Mandy’s eyebrows flew up. This time she was detecting. And accurately.
‘You know him,’ she said on a note of discovery.
That’s what comes of losing your cool, Rachel told herself, annoyed. Aloud she said repressively, ‘We’ve met.’
‘Wow.’ Mandy was impressed. ‘You’ve been clubbing on the quiet?’
‘Of course not. Even if that was how I got my kicks, which it isn’t, what time do I have to go clubbing? When I’m not working I’m trying to persuade two adolescents that school isn’t all bad.’
Mandy chuckled. ‘I don’t see di Stefano at a PTA meeting,’ she allowed. ‘Where on earth did you meet him, for heaven’s sake?’
Rachel grimaced. Take it lightly, she adjured herself. It was never important. Don’t build it up into something it was not.
She shrugged. ‘It was a long time ago. I shouldn’t think he even remembers.’

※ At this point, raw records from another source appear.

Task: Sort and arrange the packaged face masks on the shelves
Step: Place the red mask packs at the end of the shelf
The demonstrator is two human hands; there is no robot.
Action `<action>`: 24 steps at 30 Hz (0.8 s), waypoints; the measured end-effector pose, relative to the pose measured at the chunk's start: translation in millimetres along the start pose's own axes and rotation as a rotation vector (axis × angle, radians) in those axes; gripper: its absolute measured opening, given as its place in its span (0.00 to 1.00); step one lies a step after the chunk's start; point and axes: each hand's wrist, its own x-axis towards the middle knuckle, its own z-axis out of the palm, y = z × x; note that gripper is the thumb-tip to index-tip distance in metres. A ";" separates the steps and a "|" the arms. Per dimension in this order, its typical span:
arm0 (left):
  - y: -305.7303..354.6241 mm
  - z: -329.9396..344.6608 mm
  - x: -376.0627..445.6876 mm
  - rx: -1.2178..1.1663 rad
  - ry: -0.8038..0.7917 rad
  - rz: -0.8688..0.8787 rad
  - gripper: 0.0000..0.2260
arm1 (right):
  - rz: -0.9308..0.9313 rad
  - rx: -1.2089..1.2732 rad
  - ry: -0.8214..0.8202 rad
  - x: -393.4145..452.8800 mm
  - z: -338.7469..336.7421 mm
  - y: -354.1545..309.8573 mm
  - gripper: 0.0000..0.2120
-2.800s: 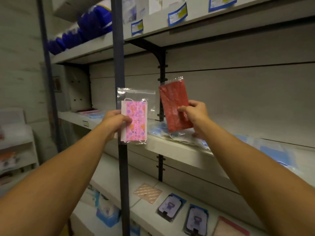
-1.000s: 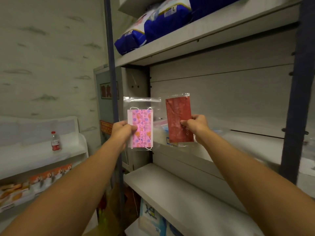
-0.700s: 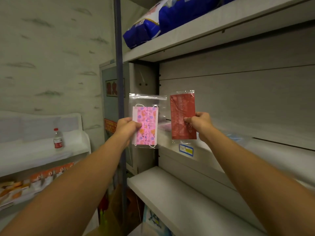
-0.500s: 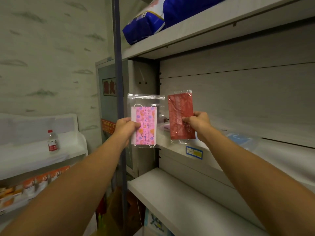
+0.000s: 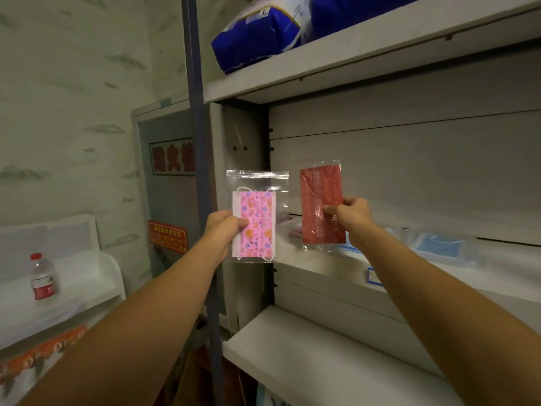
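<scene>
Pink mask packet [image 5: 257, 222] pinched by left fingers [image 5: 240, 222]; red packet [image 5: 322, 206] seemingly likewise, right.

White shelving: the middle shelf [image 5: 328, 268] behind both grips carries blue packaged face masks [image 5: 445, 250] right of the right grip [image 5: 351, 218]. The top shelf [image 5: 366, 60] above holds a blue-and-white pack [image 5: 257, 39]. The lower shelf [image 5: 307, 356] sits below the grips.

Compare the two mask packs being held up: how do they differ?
The pink pack, pinched by the left hand, shows a floral print; the red pack, pinched by the right hand, is plain red. The pink pack's clear bag has spare room above the mask and is wider; the red pack's wrap fits closely. Both are held upright before the shelf.
</scene>
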 end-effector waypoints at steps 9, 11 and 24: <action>-19.2 -7.0 52.2 -0.015 -0.091 -0.017 0.07 | -0.036 -0.034 0.109 24.4 26.5 5.6 0.10; -21.6 -3.6 67.4 -0.011 -0.115 -0.018 0.08 | -0.040 -0.031 0.125 36.7 29.8 4.4 0.10; -30.8 55.7 164.5 -0.039 -0.239 -0.034 0.09 | -0.025 0.249 0.238 102.0 23.6 10.8 0.10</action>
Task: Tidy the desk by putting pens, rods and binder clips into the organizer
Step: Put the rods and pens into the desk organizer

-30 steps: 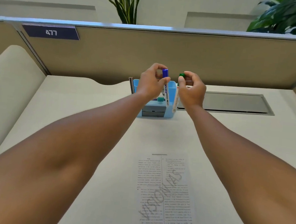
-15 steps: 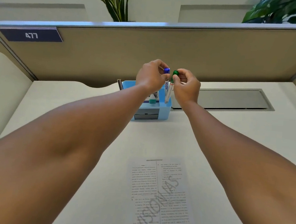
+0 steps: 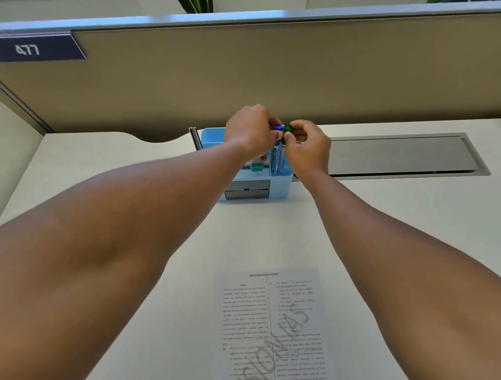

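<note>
A light blue organizer stands at the back of the desk, with a grey drawer in its front. My left hand pinches a blue-capped marker by its top. My right hand pinches a green-capped marker the same way. Both markers stand upright, side by side, with their lower ends inside the organizer's right compartment. A small teal item sits in the compartment to the left. Dark rods lean at the organizer's far left corner.
A printed sheet of paper lies on the desk near me. A grey cable hatch is set into the desk right of the organizer. A beige partition with a "477" label closes the back.
Both hands have drawn together and come down, so the two markers now stand next to each other inside the organizer. The camera has tilted a little.
</note>
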Available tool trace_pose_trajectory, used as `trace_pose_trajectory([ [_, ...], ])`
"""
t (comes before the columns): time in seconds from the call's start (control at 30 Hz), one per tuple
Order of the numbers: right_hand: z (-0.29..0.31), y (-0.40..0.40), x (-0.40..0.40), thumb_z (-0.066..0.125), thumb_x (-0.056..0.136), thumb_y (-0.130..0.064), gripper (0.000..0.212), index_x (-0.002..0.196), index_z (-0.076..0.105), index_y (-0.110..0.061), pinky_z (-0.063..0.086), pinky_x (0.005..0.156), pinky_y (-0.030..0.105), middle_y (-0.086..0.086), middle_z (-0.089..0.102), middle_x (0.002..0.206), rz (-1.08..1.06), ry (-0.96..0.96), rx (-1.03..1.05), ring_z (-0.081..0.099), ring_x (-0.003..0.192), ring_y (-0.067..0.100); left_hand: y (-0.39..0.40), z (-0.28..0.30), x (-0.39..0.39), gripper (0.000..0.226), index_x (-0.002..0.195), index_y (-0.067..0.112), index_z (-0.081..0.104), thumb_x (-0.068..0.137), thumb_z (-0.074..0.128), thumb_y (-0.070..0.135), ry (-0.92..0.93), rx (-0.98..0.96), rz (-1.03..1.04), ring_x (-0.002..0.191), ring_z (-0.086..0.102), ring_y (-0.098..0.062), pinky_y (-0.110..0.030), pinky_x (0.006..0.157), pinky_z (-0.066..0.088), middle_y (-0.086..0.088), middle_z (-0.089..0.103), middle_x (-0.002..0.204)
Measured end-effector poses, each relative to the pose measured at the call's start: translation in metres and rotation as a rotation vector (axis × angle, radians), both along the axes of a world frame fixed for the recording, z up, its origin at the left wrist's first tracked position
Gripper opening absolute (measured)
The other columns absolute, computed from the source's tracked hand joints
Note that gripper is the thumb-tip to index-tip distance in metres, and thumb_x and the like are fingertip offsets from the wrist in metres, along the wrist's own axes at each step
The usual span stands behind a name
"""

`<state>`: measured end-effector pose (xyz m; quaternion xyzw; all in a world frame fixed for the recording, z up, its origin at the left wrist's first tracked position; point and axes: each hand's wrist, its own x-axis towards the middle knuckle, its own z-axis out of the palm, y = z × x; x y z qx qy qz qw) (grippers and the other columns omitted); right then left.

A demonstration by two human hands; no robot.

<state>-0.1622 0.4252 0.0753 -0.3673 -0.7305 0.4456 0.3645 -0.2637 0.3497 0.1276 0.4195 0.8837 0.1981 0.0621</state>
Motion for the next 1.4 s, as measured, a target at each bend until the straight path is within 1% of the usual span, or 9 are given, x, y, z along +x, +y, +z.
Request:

And I’m going to do everything I can think of to stop him remembering, she resolved fiercely.
‘Have you said anything to him?’
‘No.’ Rachel was unable to disguise her horror.
Mandy looked even more intrigued. Rachel realised she could be getting herself into exactly the kind of trouble she had hoped to avoid—the kind of trouble that slapped an ice-pack on the back of her neck and sent her normally logical mind into meltdown. She could trust Mandy, of course, but if she told her it was a secret Mandy would inevitably start to wonder what it was all about. It was only human nature. It was also horrifying.
I can’t stand that sort of speculation, Rachel thought. How can I avoid thinking about him if every time I put my head out of my office my secretary’s asking herself what Riccardo di Stefano was to me in my dark past?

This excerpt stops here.